**PROBLEM TO SOLVE**. The word to look for is "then". Report every line of the entries below that has it.

◇ ◇ ◇ ◇

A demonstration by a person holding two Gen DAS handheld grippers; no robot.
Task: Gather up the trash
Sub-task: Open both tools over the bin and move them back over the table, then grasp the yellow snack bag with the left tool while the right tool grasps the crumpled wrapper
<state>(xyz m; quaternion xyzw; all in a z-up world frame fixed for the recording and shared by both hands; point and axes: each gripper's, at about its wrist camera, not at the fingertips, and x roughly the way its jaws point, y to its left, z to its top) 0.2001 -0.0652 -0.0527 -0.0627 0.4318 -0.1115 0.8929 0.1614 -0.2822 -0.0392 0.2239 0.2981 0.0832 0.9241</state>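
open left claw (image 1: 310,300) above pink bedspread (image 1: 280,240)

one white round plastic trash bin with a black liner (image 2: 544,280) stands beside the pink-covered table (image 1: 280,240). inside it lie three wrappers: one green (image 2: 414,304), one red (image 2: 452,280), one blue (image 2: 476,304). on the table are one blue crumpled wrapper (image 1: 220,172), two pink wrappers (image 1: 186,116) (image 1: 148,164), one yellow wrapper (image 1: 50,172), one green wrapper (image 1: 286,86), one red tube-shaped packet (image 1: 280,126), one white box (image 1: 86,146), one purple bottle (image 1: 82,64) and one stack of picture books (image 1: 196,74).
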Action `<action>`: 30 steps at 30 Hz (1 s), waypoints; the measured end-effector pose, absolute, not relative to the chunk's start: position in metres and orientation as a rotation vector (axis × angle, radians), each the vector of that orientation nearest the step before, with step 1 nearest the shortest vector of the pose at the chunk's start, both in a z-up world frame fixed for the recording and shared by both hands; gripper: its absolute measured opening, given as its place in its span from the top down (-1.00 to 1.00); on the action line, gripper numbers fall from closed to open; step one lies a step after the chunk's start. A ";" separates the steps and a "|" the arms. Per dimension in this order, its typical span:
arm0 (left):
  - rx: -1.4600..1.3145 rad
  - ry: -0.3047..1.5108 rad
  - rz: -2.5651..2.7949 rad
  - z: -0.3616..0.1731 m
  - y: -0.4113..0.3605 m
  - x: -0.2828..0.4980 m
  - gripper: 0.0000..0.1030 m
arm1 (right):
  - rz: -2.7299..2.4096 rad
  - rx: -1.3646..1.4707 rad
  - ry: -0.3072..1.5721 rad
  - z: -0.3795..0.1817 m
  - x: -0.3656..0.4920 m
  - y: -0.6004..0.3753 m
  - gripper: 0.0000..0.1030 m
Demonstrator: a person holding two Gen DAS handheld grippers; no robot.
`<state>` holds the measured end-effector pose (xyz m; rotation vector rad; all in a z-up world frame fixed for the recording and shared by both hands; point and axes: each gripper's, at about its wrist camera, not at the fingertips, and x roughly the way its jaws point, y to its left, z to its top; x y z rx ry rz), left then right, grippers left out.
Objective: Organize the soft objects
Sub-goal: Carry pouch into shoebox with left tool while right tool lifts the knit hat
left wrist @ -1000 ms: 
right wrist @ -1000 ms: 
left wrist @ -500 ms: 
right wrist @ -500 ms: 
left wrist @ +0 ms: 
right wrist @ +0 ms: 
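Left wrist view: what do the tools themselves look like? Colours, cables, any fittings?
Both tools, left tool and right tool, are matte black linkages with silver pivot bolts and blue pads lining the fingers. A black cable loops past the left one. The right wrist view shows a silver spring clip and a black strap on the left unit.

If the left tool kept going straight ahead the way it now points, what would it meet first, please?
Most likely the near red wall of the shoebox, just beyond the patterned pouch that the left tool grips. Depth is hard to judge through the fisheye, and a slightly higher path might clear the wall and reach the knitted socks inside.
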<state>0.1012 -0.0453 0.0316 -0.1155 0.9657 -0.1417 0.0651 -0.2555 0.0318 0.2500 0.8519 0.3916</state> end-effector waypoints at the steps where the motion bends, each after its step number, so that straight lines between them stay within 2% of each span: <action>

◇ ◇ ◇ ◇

**SOLUTION FOR THIS TASK**.
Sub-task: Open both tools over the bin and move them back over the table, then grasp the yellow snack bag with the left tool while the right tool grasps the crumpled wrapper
`<state>` holds the measured end-effector pose (xyz m; rotation vector rad; all in a z-up world frame fixed for the recording and shared by both hands; point and axes: each gripper's, at about its wrist camera, not at the fingertips, and x roughly the way its jaws point, y to its left, z to its top; x y z rx ry rz), left then right, grippers left out.

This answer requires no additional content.